- [Task description]: The lines from the start of the listing through the line containing "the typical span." should be printed exactly, and no other lines should be printed.

- [Data provided]:

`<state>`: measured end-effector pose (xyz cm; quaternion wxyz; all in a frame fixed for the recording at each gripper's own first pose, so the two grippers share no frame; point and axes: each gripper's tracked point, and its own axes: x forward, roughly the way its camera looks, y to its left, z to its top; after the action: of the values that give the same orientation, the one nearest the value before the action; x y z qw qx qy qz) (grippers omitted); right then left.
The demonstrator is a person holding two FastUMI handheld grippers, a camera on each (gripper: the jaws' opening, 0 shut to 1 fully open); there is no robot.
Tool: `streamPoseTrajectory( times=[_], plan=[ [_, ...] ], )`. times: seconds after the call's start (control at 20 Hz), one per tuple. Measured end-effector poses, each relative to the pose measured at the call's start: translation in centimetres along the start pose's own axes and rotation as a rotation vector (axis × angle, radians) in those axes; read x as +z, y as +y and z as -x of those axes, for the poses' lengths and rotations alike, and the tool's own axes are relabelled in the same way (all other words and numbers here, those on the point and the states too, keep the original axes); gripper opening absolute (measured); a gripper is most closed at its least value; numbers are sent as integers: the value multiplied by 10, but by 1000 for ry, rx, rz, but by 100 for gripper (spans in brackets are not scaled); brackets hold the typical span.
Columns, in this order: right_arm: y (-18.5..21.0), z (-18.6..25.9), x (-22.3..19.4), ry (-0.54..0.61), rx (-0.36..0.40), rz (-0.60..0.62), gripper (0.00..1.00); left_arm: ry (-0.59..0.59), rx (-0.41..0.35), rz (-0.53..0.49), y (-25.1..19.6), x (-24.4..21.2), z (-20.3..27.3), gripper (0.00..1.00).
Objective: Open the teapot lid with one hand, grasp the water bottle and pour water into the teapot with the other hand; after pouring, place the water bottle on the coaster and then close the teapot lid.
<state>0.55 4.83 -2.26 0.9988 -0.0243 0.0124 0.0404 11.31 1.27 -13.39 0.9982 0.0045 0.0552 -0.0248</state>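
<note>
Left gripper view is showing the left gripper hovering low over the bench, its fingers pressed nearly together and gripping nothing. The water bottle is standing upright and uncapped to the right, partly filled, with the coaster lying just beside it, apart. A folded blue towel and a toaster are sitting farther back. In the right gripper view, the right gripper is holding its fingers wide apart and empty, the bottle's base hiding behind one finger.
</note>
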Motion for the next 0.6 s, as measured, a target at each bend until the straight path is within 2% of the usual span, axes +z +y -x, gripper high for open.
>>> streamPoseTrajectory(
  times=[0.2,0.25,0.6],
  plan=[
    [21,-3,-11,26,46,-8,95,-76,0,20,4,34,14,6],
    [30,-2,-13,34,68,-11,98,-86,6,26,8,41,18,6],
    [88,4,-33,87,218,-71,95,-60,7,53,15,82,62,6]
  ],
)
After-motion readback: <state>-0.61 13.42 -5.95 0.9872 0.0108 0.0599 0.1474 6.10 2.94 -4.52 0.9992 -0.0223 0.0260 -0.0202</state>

- [Result]:
`<state>`: measured end-effector pose (xyz cm; quaternion wxyz; all in a frame fixed for the recording at each gripper's own first pose, so the two grippers share no frame; point and axes: each gripper's tracked point, and its own axes: x forward, roughly the way its camera looks, y to its left, z to its top; after the action: of the values that give the same orientation, the one nearest the value before the action; x y z qw qx qy qz) (grippers omitted); right then left.
The demonstrator is a person holding two FastUMI handheld grippers, a camera on each (gripper: the jaws' opening, 0 shut to 1 fully open); there is no robot.
Tool: `streamPoseTrajectory( times=[_], plan=[ [_, ...] ], )`. times: seconds after the call's start (control at 20 Hz), one per tuple. Measured end-effector poses, each relative to the pose measured at the call's start: translation in centimetres along the start pose's own axes and rotation as a rotation vector (axis × angle, radians) in those axes; read x as +z, y as +y and z as -x of those axes, for the poses' lengths and rotations alike, and the tool's own axes are relabelled in the same way (all other words and numbers here, those on the point and the states too, keep the original axes); gripper opening absolute (measured); a gripper is most closed at its least value; numbers are sent as integers: the value multiplied by 10, but by 1000 for ry, rx, rz, but by 100 for gripper (spans in brackets are not scaled); brackets hold the typical span.

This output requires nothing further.